This exercise calls for the whole listing to be given again exactly, without images.

================

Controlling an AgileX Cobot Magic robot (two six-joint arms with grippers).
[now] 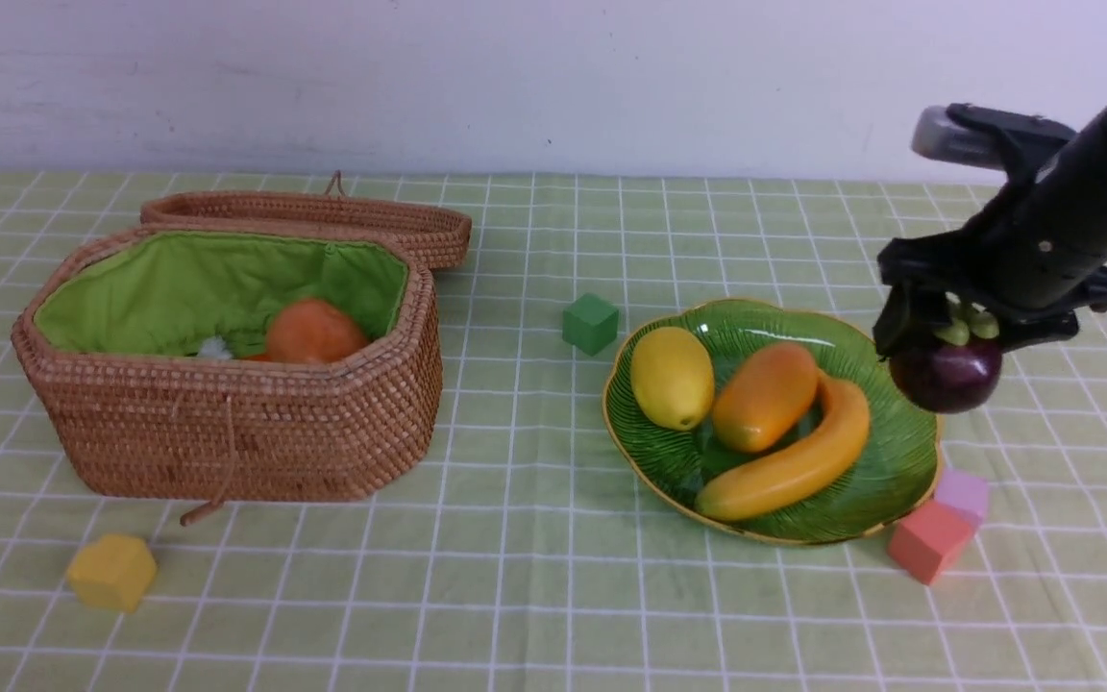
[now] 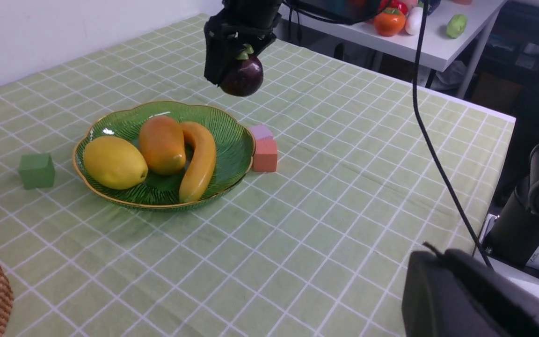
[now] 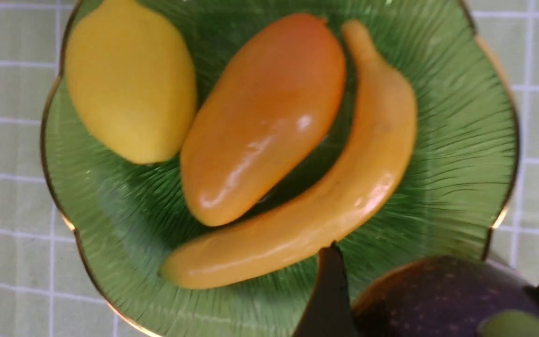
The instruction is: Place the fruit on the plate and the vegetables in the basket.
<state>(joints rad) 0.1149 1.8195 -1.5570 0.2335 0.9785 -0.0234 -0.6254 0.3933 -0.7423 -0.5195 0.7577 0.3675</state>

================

COMPLETED TASK:
Controlling an AgileX Cobot Magic robot (two six-joint arms with grippers).
[now] 
[now] 
[now] 
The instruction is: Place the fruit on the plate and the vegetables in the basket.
<state>(joints rad) 0.1149 1.8195 -1.5570 0.2335 0.9785 -0.0234 -0.6254 0.3933 -0.7423 -0.5195 0.7577 0.3675</state>

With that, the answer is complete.